--- START ---
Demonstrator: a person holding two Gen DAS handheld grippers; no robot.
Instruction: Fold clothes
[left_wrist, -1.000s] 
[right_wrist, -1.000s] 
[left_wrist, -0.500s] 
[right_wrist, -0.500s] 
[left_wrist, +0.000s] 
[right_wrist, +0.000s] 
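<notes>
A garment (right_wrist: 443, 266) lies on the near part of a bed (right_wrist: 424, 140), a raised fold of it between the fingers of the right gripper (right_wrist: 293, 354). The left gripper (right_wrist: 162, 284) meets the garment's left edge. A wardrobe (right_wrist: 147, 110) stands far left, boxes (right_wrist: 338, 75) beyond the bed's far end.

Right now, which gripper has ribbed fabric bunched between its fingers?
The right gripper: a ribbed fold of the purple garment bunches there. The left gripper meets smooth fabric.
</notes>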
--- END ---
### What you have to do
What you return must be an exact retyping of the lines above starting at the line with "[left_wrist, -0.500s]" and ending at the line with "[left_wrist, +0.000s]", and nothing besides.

### Answer box
[left_wrist, -0.500s] 
[right_wrist, -0.500s] 
[left_wrist, +0.000s] 

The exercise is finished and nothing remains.